3) Der Gesetzesentwurf der Koalition beinhaltete bereits eine weitere Ausdehnung der Frist, innerhalb derer Flüchtlinge um ca. 30% gekürzte Sozialleistungen nach dem sog. Asylbewerberleistungsgesetz erhalten, von drei auf vier Jahre. Die Idee, Bleibeberechtigte Flüchtlinge, die ja einen Mindestaufenthalt von sechs Jahren nachweisen können, von Familienleistungen (wie dem Elterngeld) auszuschließen, ist integrationspolitisch ebenso unsinnig wie die Vorstellung, die vom Bleiberecht begünstigten Flüchtlinge in Lager zu pferchen und ihnen nur Sachleistungen zu gewähren. Wer Integration will, muss auch bereit sein, die dafür notwendigen Voraussetzungen zu schaffen. Zu befürchten ist, dass die Bleiberechtsregelung hier mit einer weiteren Verschärfung der Rechtslage erkauft wird. Wie diese genau aussehen wird, ist noch unklar. Denkbar wäre etwa die Einbeziehung von Flüchtlingen mit einer Aufenthaltserlaubnis nach § 23, 1 AufenthG in den Personenkreis der „Anspruchsberechtigten“ nach § 1 AsylbLG.
4) Es bleibt dabei, dass ein Bleiberecht nur für die Jungen, Leistungsstarken, Gesunden erreichbar ist. Alte, Kriegsverletzte, Kranke oder Schwerbehinderte haben auch nach dem neuen Koalitionskompromiss keine Chance auf ein Bleiberecht, da sie voraussichtlich nicht in der Lage sind, ihren Lebensunterhalt aus eigener Erwerbstätigkeit zu finanzieren. Selbst das niedersächsische Innenministerium räumt ein, dass die theoretische Möglichkeit einer privaten Bürgschaft nicht praktikabel ist, da die Krankenkassen eine Krankenversicherung dieses Personenkreises verweigern und das Krankheitsrisiko privat nicht abgesichert werden kann.
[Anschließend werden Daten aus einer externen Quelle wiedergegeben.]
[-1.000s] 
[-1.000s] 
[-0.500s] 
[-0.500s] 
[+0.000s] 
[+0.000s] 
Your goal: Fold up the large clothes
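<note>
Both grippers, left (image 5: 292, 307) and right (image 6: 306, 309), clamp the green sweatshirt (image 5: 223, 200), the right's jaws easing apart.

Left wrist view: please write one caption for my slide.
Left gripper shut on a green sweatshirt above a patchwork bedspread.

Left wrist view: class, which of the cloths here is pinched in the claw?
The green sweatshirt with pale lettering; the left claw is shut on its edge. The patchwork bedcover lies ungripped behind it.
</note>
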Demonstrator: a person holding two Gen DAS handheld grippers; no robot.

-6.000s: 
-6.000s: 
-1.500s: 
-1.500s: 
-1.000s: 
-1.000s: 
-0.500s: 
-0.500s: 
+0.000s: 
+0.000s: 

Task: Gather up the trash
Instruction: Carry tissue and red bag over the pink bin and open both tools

5) Im Ergebnis führt die Bleiberechtsregelung daher voraussichtlich zu einer Selektion nach dem Kriterium der Nützlichkeit: Die Leistungsfähigen bleiben, die Schwachen werden abgeschoben. Zu befürchten ist, dass es in diesem Zusammenhang auch zum Auseinanderreißen von Familien kommen wird. Eine solche Auswahl der vom Bleiberecht begünstigten dürfte zur Folge haben, dass der Gewinn, den die öffentlichen Kassen aus der Einwanderung ziehen, noch gesteigert wird [siehe Online-Fassung]. Erhebliche Zweifel sind jedoch angebracht, ob diese Politik auch mit dem Sozialstaatsprinzip und dem gerade von konservativer Seite immer wieder beschworenen Schutz der Familie im Einklang steht.
gez. Kai Weber
13. März 2007: Einigung auf Bleiberecht für geduldete Ausländer
Im jahrelangen Streit um das Bleiberecht für langjährig geduldete Ausländer haben sich die Spitzen der Koalition in der Nacht zum Dienstag in Berlin geeinigt. Im Kern blieb es bei der Ende vergangenen Jahres von der Koalition verabredeten Regelung für die etwa 180 000 Altfälle. Sie sieht vor, geduldeten Ausländern, die seit mehr als sechs Jahren in Deutschland leben, ein dauerhaftes Bleiberecht zu gewähren. Voraussetzung ist jedoch, dass sie bis 2009 eine Arbeit finden. Für die Länder wurde eine ßffnungsklausel bei den Sachleistungen vereinbart. Der Gesetzentwurf soll noch vor Ostern vom Kabinett beschlossen werden.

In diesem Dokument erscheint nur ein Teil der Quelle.